▸ **WHAT YOU ARE ASKED TO DO**
An exact reproduction of all the data is needed, with no images in it.

▸ **RECORDED DATA**
=== Section Start ===

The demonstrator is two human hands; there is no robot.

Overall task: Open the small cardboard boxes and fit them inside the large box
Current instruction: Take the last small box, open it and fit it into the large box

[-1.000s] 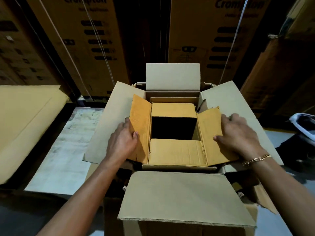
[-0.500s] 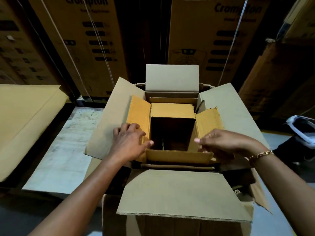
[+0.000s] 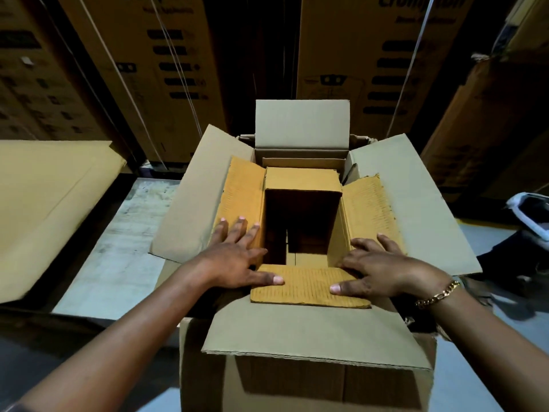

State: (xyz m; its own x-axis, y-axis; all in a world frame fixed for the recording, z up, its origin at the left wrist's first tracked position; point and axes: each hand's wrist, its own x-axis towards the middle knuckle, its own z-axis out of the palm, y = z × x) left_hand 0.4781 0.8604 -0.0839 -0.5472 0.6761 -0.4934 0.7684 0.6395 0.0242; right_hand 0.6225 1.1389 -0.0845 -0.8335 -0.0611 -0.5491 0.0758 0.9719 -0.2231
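head: flat hands (image 3: 237, 260) (image 3: 386, 270) on small box (image 3: 309, 285)

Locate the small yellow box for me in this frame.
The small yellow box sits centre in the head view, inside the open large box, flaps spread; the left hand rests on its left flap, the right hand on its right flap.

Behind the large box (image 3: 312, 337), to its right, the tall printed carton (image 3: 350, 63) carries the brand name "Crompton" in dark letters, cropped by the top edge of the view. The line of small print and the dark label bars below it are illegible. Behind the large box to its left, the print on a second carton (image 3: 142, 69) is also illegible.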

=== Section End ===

▸ **EXPECTED ANSWER**
The demonstrator is two human hands; there is no robot.

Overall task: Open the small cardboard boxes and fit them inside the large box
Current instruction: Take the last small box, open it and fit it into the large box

[-1.000s] 
[-0.500s] 
[+0.000s] 

State: (xyz m; its own x-axis, y-axis; all in a world frame fixed for the recording, z up, its origin at the left wrist's first tracked position; point and axes: each hand's wrist, its own x-axis towards the middle knuckle, its own z-axis out of the palm, y = z × x) left_hand 0.4781 0.8604 -0.0839 -0.5472 0.6761 -0.4934 0.7684 0.6395 0.0242; right_hand 0.6225 1.1389 -0.0845 -0.8335 -0.0611 -0.5491 0.0758 0.9719 -0.2231
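head: flat hands (image 3: 237, 260) (image 3: 386, 270) on small box (image 3: 309, 285)

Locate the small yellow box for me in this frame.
The small yellow box sits centre in the head view, inside the open large box, flaps spread; the left hand rests on its left flap, the right hand on its right flap.

Behind the large box (image 3: 312, 337), to its right, the tall printed carton (image 3: 350, 63) carries the brand name "Crompton" in dark letters, cropped by the top edge of the view. The line of small print and the dark label bars below it are illegible. Behind the large box to its left, the print on a second carton (image 3: 142, 69) is also illegible.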

No other output belongs with this exercise.